→ INSTRUCTIONS TO FOLLOW: Can you pull out each line of the data below that includes the word "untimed"?

(Entries taken from a collection)

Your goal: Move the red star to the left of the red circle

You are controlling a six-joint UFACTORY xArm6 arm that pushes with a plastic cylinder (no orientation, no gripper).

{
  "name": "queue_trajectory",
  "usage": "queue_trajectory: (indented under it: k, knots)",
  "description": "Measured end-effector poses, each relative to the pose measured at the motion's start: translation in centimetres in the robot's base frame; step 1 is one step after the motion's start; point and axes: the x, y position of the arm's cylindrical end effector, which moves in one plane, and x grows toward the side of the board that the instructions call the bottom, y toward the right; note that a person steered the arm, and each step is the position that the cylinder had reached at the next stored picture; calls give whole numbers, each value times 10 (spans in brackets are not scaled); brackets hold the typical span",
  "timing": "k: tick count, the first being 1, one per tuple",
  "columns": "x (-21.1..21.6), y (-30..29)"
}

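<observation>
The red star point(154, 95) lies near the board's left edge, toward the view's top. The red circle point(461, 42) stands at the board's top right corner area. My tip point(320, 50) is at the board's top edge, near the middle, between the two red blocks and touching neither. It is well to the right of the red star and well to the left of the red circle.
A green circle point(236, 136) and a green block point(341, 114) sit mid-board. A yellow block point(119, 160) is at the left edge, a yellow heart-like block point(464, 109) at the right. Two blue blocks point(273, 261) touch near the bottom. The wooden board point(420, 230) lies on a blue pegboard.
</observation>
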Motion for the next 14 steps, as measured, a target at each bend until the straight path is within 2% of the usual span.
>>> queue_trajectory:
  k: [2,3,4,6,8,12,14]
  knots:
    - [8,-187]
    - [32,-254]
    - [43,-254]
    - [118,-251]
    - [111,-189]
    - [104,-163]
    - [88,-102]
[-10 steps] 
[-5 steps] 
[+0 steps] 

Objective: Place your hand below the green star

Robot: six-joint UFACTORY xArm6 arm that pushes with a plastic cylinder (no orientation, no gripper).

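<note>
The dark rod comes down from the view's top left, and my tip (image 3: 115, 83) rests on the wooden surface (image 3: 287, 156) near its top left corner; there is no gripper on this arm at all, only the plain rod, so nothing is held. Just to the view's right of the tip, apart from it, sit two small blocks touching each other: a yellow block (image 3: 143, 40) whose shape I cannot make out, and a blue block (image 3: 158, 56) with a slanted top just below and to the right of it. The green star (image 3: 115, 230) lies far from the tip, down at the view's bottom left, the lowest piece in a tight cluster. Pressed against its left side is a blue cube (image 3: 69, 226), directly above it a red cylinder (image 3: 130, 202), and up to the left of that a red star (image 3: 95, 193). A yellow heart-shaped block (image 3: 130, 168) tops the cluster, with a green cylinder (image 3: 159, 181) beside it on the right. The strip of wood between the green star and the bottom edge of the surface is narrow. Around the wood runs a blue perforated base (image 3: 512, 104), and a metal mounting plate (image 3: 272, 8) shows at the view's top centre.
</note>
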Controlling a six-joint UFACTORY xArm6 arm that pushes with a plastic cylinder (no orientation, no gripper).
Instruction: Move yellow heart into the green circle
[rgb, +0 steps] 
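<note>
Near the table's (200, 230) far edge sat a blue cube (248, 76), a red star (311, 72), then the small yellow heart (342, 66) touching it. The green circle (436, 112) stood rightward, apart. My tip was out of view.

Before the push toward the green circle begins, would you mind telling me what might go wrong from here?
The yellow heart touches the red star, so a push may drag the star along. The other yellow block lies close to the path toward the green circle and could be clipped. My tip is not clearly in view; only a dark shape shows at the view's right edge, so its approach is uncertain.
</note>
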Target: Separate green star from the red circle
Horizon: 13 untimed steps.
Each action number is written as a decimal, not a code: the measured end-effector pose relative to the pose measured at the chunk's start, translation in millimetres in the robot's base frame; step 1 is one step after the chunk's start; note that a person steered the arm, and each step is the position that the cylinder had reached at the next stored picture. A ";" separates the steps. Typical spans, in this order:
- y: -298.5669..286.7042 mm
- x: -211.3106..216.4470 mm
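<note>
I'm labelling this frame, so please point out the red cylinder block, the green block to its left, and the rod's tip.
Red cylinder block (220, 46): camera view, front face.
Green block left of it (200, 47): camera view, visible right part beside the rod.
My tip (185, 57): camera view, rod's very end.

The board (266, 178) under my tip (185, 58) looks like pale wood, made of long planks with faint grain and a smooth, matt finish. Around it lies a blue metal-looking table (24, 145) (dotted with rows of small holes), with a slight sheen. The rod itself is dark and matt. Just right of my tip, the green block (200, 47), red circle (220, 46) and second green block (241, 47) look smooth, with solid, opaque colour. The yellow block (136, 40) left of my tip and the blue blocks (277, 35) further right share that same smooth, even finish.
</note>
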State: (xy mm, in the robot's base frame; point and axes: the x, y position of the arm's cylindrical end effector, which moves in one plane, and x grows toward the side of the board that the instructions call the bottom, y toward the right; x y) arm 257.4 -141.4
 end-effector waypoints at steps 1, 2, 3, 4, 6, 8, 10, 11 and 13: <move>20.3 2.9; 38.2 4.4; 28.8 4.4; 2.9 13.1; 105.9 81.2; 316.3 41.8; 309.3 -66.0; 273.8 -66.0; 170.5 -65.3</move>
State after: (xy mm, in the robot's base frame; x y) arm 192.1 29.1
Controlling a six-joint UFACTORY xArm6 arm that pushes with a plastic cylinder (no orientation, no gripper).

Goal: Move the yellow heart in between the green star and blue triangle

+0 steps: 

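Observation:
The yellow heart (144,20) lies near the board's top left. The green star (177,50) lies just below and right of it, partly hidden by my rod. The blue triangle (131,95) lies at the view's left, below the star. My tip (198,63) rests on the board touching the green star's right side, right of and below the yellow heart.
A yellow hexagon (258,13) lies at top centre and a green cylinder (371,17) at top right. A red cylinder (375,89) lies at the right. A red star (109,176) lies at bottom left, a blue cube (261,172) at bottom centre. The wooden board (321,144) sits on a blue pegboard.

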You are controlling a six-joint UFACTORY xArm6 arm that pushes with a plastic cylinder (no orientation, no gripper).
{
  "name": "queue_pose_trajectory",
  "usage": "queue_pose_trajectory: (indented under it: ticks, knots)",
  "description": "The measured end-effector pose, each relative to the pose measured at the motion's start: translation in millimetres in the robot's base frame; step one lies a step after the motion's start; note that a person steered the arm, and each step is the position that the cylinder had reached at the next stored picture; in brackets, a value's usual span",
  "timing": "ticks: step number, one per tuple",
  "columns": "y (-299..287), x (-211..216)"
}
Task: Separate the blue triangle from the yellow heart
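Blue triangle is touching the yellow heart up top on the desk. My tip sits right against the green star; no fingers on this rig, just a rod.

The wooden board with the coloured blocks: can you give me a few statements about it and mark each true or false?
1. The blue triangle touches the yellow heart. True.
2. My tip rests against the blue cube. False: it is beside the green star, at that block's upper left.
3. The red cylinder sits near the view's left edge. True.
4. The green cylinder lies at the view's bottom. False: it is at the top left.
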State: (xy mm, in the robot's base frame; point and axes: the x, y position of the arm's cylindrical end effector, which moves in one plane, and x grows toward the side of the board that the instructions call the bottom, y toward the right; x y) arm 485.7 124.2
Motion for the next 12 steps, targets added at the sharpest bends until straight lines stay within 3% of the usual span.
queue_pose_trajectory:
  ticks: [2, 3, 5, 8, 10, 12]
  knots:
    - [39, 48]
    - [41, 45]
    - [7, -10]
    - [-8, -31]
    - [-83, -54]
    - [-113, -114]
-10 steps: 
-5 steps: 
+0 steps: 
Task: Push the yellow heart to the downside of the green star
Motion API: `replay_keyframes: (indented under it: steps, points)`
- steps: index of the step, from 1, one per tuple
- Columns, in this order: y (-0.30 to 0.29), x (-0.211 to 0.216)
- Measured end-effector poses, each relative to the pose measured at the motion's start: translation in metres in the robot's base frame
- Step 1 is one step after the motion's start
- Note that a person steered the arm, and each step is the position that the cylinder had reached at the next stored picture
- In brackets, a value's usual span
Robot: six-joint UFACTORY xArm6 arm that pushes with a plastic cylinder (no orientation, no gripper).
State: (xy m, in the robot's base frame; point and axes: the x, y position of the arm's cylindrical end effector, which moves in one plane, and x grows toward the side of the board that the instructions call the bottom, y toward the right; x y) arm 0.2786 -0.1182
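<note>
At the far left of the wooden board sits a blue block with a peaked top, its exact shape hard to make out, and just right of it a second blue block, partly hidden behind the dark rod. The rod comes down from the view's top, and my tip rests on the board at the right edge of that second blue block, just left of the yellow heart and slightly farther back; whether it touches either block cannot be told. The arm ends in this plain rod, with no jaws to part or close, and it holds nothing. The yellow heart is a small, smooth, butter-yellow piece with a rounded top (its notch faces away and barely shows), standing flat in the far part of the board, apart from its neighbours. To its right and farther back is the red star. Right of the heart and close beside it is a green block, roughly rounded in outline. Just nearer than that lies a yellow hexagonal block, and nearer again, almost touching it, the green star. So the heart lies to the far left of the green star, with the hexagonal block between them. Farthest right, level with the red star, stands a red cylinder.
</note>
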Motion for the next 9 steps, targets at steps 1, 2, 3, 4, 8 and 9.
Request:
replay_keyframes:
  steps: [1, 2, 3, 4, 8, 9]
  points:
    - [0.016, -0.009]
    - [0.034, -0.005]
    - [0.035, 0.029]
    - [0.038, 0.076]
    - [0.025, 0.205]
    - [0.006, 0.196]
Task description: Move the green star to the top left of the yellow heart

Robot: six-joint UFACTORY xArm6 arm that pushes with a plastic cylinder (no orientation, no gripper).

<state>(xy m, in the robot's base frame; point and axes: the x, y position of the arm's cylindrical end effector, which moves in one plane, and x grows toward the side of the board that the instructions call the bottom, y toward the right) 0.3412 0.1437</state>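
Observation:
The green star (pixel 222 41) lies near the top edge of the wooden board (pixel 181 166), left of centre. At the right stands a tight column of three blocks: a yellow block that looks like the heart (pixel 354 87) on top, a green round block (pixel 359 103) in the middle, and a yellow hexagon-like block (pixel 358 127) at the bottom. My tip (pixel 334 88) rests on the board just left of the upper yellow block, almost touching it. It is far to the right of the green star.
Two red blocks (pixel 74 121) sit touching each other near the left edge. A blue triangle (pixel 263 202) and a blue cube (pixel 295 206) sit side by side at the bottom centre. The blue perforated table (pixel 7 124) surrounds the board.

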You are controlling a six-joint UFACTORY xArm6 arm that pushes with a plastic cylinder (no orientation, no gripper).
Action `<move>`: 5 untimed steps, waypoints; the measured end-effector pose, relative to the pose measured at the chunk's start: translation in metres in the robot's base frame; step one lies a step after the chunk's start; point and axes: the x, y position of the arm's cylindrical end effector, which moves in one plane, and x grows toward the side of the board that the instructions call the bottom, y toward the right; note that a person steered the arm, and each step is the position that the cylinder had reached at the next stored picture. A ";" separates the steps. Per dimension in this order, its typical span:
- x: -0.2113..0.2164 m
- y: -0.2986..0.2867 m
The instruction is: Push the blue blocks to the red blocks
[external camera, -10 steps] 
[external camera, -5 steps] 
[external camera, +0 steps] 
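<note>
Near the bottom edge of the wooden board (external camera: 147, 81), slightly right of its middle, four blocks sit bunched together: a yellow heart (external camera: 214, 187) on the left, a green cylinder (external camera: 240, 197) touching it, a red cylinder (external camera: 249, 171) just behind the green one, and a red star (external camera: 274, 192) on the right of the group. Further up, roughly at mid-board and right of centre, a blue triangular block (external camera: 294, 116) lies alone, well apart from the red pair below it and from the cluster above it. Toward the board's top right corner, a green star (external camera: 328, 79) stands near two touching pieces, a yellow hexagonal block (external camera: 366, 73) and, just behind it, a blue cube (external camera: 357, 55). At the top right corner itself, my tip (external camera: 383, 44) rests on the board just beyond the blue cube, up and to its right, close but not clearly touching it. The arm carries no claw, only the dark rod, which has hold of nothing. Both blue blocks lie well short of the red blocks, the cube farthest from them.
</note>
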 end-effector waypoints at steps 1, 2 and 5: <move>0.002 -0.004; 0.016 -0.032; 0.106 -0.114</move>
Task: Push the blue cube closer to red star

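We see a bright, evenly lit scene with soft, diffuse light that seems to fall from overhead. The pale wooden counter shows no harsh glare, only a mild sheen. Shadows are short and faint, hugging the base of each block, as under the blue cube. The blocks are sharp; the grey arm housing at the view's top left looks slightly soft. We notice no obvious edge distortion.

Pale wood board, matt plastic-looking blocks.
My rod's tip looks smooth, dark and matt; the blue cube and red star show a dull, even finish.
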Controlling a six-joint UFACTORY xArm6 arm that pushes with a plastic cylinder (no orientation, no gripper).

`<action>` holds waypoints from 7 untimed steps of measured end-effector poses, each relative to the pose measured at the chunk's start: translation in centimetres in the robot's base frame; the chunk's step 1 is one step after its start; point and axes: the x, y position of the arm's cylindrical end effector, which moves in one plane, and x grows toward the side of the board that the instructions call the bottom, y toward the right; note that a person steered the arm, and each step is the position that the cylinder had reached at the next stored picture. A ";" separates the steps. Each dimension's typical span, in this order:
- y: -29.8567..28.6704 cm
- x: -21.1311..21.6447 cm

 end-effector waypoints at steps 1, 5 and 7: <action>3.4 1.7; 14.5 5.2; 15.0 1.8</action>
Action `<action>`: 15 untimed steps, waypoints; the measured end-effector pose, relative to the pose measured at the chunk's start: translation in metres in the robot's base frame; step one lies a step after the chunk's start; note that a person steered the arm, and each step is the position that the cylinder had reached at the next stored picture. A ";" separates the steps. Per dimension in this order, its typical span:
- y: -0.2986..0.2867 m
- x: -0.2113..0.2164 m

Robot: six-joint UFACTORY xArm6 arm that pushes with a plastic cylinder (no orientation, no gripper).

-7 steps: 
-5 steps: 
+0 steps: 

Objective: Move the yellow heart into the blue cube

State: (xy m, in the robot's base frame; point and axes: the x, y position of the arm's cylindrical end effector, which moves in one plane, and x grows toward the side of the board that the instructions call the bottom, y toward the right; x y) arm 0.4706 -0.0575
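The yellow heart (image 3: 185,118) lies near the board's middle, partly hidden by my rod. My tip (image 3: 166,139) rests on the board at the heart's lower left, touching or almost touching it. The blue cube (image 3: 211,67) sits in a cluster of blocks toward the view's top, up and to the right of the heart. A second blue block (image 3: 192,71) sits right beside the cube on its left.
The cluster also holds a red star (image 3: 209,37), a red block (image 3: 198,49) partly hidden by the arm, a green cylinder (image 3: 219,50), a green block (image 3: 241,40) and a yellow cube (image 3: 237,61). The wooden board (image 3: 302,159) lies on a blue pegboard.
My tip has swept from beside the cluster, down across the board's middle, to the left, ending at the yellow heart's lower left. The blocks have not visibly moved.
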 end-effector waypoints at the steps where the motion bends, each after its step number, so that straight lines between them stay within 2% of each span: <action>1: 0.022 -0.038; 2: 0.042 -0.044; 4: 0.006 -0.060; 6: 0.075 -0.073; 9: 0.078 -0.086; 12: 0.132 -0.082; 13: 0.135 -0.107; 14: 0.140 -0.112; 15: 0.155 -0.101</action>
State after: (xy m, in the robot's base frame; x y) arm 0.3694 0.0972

→ ANSWER:
Horizon: 13 untimed steps.
Action `<move>`: 5 untimed steps, waypoints; the measured end-effector pose, relative to the pose measured at the chunk's start: translation in metres in the robot's base frame; step one lies a step after the chunk's start; point and axes: the x, y position of the arm's cylindrical end effector, which moves in one plane, and x grows toward the side of the board that the instructions call the bottom, y toward the right; note that a person steered the arm, and each step is the position that the cylinder had reached at the next stored picture. A ";" separates the steps. Per dimension in this order, its typical span:
`<action>` holds waypoints from 7 untimed steps of measured end-effector poses, each relative to the pose measured at the chunk's start: translation in centimetres in the robot's base frame; the chunk's step 1 is one step after its start; point and axes: the x, y position of the arm's cylindrical end effector, which moves in one plane, and x grows toward the side of the board that the instructions call the bottom, y toward the right; note that a person steered the arm, and each step is the position that the cylinder had reached at the next stored picture. A ";" separates the steps. Each dimension's typical span, in this order:
Action `<action>`: 15 untimed steps, waypoints; the measured end-effector pose, relative to the pose measured at the chunk's start: translation in metres in the robot's base frame; step one lies a step after the chunk's start; note that a person steered the arm, and each step is the position that the cylinder had reached at the next stored picture. A ";" separates the steps. Per dimension in this order, its typical span:

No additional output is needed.